Herhâlde bu durumun tesiriyle olsa gerek, de Botton inanca şiddetle karşı çıkıyor. Onun teklifi:

“Dinlerin içinden tanrı inancı hariç tutularak; eğitimden sanata, kibarlıktan dayanışma duygusuna hayatı doğrudan etkileyen yorumları almak ve yeni bir «din» imal etmek!”

Dinlerin içinden sadece tanrı inancını alıp gerisini atan Emerson’un tam zıddı yani… Ancak Emerson’la de Botton’un fikirlerini, aileleri ve hayat hikâyeleriyle birlikte karşılaştırdığınızda bir benzerlik dikkati çekiyor. Sanki her iki düşünür de fikirlerini daha çok kendi yaşadıkları çevreye, hattâ bizzat kendi ailelerine karşı bir tepki olarak geliştirmiş gibi görünüyorlar. İnançlara şiddetle karşı ve dîne karşı alaycı bir ebeveyn tarafından yetiştirildiğini söyleyen de Botton, her ne kadar inançsızlıktan dolayı hiç şikâyeti olmadığını söylese de, dînin hayata ve insanın iç âlemine getirdiği mânâ ve değerden kendisini mahrum eden ailesine karşı biraz sitemkâr gibi. Meselâ onların inanan insanlara tepeden bakan ve bu çağda inanmayı komik bulan tavrını «dar kafalı ateizm» olarak adlandırıyor.

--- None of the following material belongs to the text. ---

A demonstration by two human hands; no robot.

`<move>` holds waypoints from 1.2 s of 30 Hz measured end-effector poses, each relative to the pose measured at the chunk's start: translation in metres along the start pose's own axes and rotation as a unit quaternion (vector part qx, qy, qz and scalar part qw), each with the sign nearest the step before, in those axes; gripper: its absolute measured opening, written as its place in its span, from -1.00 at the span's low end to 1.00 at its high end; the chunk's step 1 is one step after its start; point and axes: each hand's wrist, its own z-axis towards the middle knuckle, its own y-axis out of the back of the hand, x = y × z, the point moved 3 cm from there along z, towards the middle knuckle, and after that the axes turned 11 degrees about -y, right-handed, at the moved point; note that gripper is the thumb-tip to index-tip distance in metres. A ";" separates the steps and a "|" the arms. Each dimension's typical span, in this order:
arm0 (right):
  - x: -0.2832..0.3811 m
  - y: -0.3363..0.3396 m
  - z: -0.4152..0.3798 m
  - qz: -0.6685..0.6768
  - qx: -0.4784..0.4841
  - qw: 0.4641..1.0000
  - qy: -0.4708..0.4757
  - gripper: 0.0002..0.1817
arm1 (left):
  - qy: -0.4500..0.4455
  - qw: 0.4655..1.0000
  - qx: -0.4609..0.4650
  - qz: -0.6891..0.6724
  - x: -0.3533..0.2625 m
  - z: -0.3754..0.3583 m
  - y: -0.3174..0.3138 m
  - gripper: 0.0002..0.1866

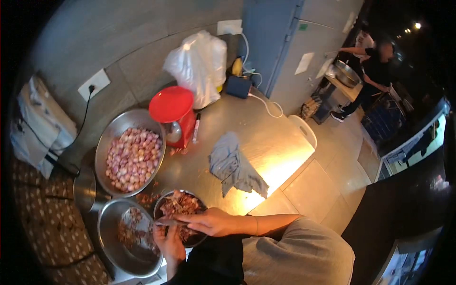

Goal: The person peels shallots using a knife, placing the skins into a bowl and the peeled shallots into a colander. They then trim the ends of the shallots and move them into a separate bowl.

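Note:
My right hand (pixel 211 222) grips a small knife (pixel 172 222) with its blade pointing left. Close under the blade, my left hand (pixel 171 244) has its fingers curled together; what they hold is too small and hidden to name. Beneath both hands stands a metal bowl (pixel 158 205) of reddish peelings (pixel 180 203), partly covered by my right hand. To its left is a larger metal bowl (pixel 105 240) with a few scraps (pixel 128 227) on its bottom. Behind these, a wide metal bowl (pixel 100 159) holds many peeled pinkish shallots (pixel 133 159).
A red kitchen scale (pixel 172 107), a marker (pixel 196 128) and a white plastic bag (pixel 202 66) stand by the wall. A grey-blue cloth (pixel 232 164) lies on the metal table (pixel 190 161). Further right, a person (pixel 377 71) stands near a large metal bowl (pixel 347 73).

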 end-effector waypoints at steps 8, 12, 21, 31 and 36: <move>-0.003 -0.001 0.002 0.088 0.004 0.996 0.023 -0.55 | 0.019 1.000 -0.022 0.010 -0.010 -0.001 -0.013 -0.71; -0.002 0.003 0.001 0.122 0.001 0.992 0.016 -0.55 | 0.021 1.000 -0.011 0.011 -0.008 0.000 -0.010 -0.71; -0.002 0.013 0.000 0.127 0.052 0.989 -0.059 -0.55 | 0.035 0.999 -0.011 -0.022 -0.004 0.003 -0.002 -0.76; -0.005 0.002 0.002 0.190 0.087 0.978 -0.011 -0.54 | 0.001 1.000 0.012 0.020 -0.003 -0.001 -0.010 -0.64; -0.016 -0.011 0.008 0.261 0.099 0.960 0.026 -0.51 | 0.040 0.998 0.014 0.037 -0.010 -0.001 -0.021 -0.62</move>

Buna mukabil, Protestan rahibi bir babanın oğlu ve dedenin torunu olarak yetişen Emerson ise; müesseseleşmiş dinler aleyhindeki görüşlerini büyük ihtimalle kendi yakın çevresinde şahit olduğu hâdiseler sebebiyle geliştirmiştir. Sanki her iki düşünür de bir yandan kendi babalarının yolundan giderken, bir yandan da onlarda görüp tecrübe ettikleri sıkıntılı durumlara kısmî bir çözüm üretiyor gibi görünüyorlar.

Fakat her ikisinin çözümü de mevcut karmaşayı daha da dallanıp budaklandıracak bir çeşitlenmeden başka bir şey ortaya koymuyor. Hiçbiri, hayata sahih kaynağı olan bir îmanla mânâ ve gaye getiren ve bu gaye için insan benliğini, ebedî hayat inancıyla teşvik eden Hak dînin yerine geçebilecek şeyler değil. Hattâ dîni sırf psiko-sosyal fonksiyonları yönünden ele alıp faydacı bir anlayışla değerlendirmenin bile bir geçerliliği olmayacaktır. İnanca değil akla dayanan bir görev ahlâkını daha önce Kant da teklif etmişti ama sonuç ortada. Meselâ dînin ahlâkî tavsiyelerini ve dayanışma rûhunu, Allâh’ın rızâsı ve âhiret mükâfatı söz konusu olmadan nasıl tesirli hâle getirebilirsiniz ki?!. Samimî ve teslim olunmuş bir îman söz konusu olmadıkça, taklidî bir mensûbiyetin bile insanları bu konuda yeterince teşvik edemediği ortada…

De Botton kitabında; «seküler tapınaklar kurulması, azizler edinilmesi, takvimin dînî günlere alternatif özel günler belirlenerek tertiplenmesini teklif ederken; bunun daha önce Marksist düşünceyle yapılanlardan daha ince, daha zevkli olması gerektiği»ni söyleyerek meseleyi bir estetik meselesine indirgiyor. Oysa mesele o kadar basit değil.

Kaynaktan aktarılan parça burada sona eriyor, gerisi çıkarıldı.